As the old saying claims, history does nothing but repeat itself. Wars are fought over the same clashing ideologies, leaders are elected and dismissed for the same scandals, monsters live and live and never die in a thousand different movies.
In East Casterborough (just south of Toxlow-Upon-Sea) they take this literally. Back in the old civil war days when the Roundheads fought the Cavaliers both armies had wrought havoc upon the little village. It was a crucial place for the two armies to seize, each wanting to use it's prime position at the heart of the great forest to launch stealth attacks against the opposing team from any and all sides of the woods.
What it actually lead to was a brutal massacre of both the soldiers sent in and the townsfolk trying to get out. The records from that time only say that the place was lost to both sides, not saying who had the upper hand (if either side did at any point) but repeatedly saying that there were wild beasts about the lands that the locals hadn't warned them about. They said that the bodies had all been dragged up in the trees and it had rained their blood for months.
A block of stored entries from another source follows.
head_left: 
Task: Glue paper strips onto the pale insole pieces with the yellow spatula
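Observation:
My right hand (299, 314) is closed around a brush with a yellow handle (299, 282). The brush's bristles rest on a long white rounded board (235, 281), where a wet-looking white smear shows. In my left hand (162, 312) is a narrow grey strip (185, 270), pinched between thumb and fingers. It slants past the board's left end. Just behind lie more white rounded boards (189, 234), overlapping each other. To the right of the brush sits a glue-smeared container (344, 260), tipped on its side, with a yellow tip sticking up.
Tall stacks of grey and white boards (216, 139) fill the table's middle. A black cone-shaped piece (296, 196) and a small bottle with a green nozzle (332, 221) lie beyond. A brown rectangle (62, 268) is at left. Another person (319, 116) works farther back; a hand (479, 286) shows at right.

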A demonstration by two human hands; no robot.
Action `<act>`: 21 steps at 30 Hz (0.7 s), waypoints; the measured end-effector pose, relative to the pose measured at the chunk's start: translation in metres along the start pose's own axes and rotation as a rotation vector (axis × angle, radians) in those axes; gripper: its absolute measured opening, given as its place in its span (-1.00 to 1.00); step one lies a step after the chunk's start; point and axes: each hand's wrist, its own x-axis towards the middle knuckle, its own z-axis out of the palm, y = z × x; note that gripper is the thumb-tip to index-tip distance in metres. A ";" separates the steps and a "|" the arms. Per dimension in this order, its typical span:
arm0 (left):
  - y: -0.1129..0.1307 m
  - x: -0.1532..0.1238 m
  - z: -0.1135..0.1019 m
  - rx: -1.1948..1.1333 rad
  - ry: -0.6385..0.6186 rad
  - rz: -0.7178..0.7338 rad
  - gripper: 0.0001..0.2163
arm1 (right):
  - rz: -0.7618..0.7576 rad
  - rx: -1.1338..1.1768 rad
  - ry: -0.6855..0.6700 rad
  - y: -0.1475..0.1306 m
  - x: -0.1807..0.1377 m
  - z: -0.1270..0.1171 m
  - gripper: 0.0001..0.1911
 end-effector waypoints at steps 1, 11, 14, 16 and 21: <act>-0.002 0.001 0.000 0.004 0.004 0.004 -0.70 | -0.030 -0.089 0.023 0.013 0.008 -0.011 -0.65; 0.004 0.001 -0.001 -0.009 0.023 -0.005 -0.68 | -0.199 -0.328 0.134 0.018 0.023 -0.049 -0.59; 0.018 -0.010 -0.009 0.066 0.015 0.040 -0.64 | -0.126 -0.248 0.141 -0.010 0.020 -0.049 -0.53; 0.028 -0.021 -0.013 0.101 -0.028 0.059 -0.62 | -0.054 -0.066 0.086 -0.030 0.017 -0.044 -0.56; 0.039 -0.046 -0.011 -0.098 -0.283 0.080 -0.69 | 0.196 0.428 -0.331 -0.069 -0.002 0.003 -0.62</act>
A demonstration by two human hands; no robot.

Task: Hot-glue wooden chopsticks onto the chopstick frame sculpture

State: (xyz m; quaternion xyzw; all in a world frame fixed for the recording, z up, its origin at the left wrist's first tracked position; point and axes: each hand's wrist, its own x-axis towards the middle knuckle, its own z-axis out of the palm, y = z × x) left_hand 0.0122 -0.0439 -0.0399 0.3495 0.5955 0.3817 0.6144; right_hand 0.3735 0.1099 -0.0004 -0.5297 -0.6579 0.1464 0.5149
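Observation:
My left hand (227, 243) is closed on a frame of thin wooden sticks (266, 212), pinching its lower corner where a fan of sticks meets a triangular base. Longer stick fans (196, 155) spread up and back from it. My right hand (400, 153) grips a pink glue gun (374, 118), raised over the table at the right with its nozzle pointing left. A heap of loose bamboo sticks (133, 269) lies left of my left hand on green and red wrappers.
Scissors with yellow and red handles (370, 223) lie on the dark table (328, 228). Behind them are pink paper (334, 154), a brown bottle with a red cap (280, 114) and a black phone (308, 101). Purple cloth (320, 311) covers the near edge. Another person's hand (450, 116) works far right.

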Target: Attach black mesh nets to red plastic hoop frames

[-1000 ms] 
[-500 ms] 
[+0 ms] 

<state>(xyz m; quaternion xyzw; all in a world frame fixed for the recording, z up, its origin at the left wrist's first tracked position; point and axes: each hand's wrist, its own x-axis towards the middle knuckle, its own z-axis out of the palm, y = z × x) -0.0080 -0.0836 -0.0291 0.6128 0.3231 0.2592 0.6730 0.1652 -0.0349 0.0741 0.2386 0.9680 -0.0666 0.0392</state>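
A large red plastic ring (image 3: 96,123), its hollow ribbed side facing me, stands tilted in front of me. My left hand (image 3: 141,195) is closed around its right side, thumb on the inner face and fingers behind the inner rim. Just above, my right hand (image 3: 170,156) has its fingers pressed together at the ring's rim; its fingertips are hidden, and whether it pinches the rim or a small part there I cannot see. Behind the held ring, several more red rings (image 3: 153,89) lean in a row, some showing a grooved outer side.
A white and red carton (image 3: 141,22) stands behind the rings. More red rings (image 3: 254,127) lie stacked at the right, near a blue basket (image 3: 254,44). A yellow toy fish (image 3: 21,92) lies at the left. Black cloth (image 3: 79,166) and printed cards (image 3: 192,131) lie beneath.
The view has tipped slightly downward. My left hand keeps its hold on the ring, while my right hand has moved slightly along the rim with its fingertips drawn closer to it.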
Surely if the wildlife was that hazardous nobody would dare to live right at the core of it? Not unless they were a part of it or had some deal with it, a symbiotic means to ensure their own survival that had somehow failed them during the battle. Or maybe something even deeper than that, something uncontrollable that caused the townsfolk to vanish and leave behind nothing but unidentifiable bodies hanging from branches like autumn leaves just waiting to drop.
The present residents of East Casterborough are all unusually close, as such small village communities are. Everybody knows everybody else, knows their family and their whereabouts at all hours of the day to an uncanny extent. Ask anyone where someone is and they can tell you how many inches they are from the nearest pub, what clothes they're wearing and, of course, who they are with.
It's been suspected that they all have small trackers of radio earpieces with them but the general area consensus is that they aren't human and that they're all a part of some hive mind. The same hive mind that turned them all into unspeakable demonic entities to slaughter the invading armies, as they apparently have done ever since their ancestors came over from Norway on their longboats.
While similar tales have come from equally isolated Norwegian communities, where armies have been reduced to corpses in trees by locals who were nowhere to be found after the battles, no community is willing to compare their blood to the other. Whether this is for personal reasons or another part of an unspoken pact between them, nobody can say for sure. But the similarities are there and the trees around them echo with the rattles of ancient armour against bark.